● About this exercise
The listing that follows should be copied in full, exactly as written.

● Data shown
—————
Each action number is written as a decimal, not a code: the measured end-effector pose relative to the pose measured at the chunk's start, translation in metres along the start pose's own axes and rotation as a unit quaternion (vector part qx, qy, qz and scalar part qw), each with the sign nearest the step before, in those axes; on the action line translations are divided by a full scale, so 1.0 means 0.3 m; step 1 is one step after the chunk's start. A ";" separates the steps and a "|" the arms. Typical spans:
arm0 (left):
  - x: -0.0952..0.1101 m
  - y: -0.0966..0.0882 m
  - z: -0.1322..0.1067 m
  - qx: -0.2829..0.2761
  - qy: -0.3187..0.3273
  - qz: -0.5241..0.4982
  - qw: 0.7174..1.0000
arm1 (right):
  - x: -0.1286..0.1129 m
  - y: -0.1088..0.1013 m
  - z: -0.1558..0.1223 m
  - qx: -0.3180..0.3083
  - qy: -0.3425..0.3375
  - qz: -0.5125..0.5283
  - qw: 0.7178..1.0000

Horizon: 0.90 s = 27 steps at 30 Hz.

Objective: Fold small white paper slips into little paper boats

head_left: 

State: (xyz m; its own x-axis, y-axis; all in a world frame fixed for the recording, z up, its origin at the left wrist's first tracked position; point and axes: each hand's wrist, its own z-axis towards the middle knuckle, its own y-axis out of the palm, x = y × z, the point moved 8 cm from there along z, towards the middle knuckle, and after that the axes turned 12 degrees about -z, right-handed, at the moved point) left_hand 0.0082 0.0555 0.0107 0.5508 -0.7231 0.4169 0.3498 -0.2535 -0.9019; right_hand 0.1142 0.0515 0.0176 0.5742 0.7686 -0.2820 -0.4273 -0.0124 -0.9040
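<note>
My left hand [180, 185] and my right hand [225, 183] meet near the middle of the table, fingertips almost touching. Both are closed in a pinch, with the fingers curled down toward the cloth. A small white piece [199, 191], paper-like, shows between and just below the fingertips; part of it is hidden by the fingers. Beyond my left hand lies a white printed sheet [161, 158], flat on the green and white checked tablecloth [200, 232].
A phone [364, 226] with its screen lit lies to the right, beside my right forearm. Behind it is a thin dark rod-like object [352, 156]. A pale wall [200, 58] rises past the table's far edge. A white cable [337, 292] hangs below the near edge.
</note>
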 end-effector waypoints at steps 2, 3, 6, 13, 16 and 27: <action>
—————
● Response box
Each action number is written as a decimal, not a code: the measured end-effector pose relative to the pose measured at the chunk's start, translation in metres along the start pose's own axes and rotation as a unit quaternion (vector part qx, qy, qz and scalar part qw), each with the sign nearest the step before, in those axes; on the action line translations are divided by a full scale, so 1.0 means 0.3 m; step 1 is one step after the chunk's start. A ";" separates the steps and a "|" the arms. Typical spans:
arm0 (left):
  - x: -0.0952..0.1101 m
  - y: -0.0966..0.0882 m
  - z: -0.1322..0.1067 m
  - qx: -0.2829..0.2761
  - qy: -0.3187..0.3273
  - qz: -0.5241..0.4982
  - qw: 0.7174..1.0000
arm1 (right):
  - x: -0.1286..0.1129 m
  - y: -0.1088..0.1013 m
  - z: -0.1558..0.1223 m
  - qx: -0.3180..0.3083
  - qy: -0.3425..0.3375
  - qz: -0.5125..0.5283
  - qw: 0.7178..1.0000

Horizon: 0.90 s = 27 steps at 30 Hz.

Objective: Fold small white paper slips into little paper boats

head_left: 

State: (xyz m; its own x-axis, y-axis; all in a world frame fixed for the recording, z up, its origin at the left wrist's first tracked position; point and axes: each hand's wrist, its own z-axis towards the middle knuckle, its own y-axis out of the palm, x = y × z, the point moved 8 cm from there along z, towards the middle knuckle, and after that the axes turned 12 degrees about -z, right-handed, at the moved point) left_hand 0.0082 0.0555 0.0107 0.5508 -0.7231 0.4169 0.3498 -0.2535 -0.9019; right_hand 0.1142 0.0515 0.0176 0.5742 0.7686 -0.2820 -0.4273 -0.0124 -0.9040
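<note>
My left hand [180, 185] and my right hand [225, 183] meet near the middle of the table, fingertips almost touching. Both are closed in a pinch, with the fingers curled down toward the cloth. A small white piece [199, 191], paper-like, shows between and just below the fingertips; part of it is hidden by the fingers. Beyond my left hand lies a white printed sheet [161, 158], flat on the green and white checked tablecloth [200, 232].
A phone [364, 226] with its screen lit lies to the right, beside my right forearm. Behind it is a thin dark rod-like object [352, 156]. A pale wall [200, 58] rises past the table's far edge. A white cable [337, 292] hangs below the near edge.
</note>
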 end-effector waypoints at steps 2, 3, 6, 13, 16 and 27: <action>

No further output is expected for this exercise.